| WHAT YOU WILL DO |
Take each line from the entries that holds "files" and copy it out.

| RECORDS FOR THE TASK |
::::::::

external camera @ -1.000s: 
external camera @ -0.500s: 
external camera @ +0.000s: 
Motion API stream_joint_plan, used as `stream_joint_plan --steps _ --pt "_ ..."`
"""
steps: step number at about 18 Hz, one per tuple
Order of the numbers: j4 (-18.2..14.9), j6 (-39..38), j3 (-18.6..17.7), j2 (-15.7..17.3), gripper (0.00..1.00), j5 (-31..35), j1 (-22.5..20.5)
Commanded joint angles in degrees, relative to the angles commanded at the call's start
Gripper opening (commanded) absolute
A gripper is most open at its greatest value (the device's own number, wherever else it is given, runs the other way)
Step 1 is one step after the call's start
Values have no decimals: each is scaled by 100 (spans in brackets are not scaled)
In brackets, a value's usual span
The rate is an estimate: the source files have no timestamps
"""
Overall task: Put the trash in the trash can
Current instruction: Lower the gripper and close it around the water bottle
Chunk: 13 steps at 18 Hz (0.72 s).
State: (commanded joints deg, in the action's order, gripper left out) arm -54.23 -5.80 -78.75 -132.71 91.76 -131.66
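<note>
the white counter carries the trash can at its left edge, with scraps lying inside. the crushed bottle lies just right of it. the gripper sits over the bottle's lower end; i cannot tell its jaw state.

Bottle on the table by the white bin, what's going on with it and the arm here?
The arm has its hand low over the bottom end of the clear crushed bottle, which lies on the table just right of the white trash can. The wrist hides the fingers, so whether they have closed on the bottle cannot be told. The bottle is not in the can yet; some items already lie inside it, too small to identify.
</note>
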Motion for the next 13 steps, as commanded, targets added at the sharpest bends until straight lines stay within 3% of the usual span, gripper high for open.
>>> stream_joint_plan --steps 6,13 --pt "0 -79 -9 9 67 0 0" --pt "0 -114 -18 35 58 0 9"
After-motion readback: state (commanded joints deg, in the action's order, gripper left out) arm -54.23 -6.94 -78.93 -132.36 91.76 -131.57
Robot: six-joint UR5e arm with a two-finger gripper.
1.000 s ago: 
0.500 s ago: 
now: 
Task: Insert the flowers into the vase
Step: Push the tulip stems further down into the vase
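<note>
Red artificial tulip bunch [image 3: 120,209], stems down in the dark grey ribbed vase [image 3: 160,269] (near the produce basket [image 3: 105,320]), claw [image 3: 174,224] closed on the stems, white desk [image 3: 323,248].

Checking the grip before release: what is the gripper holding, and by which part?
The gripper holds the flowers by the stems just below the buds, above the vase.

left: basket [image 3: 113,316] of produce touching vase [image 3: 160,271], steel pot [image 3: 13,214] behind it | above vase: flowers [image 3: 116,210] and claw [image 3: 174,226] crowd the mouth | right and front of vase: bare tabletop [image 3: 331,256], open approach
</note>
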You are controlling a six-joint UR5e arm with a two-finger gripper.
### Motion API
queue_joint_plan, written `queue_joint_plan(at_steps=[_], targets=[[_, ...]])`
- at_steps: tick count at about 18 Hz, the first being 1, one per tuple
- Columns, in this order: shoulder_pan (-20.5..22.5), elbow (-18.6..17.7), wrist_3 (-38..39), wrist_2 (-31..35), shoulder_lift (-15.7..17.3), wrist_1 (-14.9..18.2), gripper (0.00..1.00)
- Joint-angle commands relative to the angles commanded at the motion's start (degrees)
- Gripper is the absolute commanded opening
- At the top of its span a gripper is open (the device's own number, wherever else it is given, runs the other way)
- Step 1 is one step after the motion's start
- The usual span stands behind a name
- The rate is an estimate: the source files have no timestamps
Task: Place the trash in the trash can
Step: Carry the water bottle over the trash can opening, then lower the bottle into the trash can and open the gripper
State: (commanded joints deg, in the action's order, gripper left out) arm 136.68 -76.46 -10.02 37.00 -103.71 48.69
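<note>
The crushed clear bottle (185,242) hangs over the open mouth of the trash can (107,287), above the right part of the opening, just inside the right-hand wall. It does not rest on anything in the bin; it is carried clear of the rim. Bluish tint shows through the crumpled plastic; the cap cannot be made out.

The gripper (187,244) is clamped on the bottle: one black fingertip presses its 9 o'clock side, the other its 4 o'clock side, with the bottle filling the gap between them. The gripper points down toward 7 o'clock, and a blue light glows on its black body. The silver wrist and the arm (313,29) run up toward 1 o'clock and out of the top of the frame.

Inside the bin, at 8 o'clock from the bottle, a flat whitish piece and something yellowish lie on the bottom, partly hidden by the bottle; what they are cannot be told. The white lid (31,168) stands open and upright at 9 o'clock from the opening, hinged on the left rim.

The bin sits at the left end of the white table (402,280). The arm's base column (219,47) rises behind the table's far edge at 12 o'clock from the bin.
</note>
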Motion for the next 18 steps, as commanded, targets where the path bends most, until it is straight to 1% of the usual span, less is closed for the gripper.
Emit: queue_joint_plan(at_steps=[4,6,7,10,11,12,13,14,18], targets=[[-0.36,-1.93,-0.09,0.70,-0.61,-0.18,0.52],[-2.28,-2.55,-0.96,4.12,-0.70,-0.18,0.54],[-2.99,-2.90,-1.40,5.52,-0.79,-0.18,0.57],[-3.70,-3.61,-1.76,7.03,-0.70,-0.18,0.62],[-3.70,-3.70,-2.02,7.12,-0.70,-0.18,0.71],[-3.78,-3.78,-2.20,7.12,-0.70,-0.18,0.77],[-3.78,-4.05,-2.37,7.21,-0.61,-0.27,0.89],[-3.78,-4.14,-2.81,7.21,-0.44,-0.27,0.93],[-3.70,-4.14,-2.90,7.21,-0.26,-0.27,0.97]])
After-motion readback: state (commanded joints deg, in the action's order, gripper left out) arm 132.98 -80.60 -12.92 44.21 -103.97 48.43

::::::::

| YOUR SOLUTION |
The rate is an estimate: the source files have no timestamps
- The rate is an estimate: the source files have no timestamps

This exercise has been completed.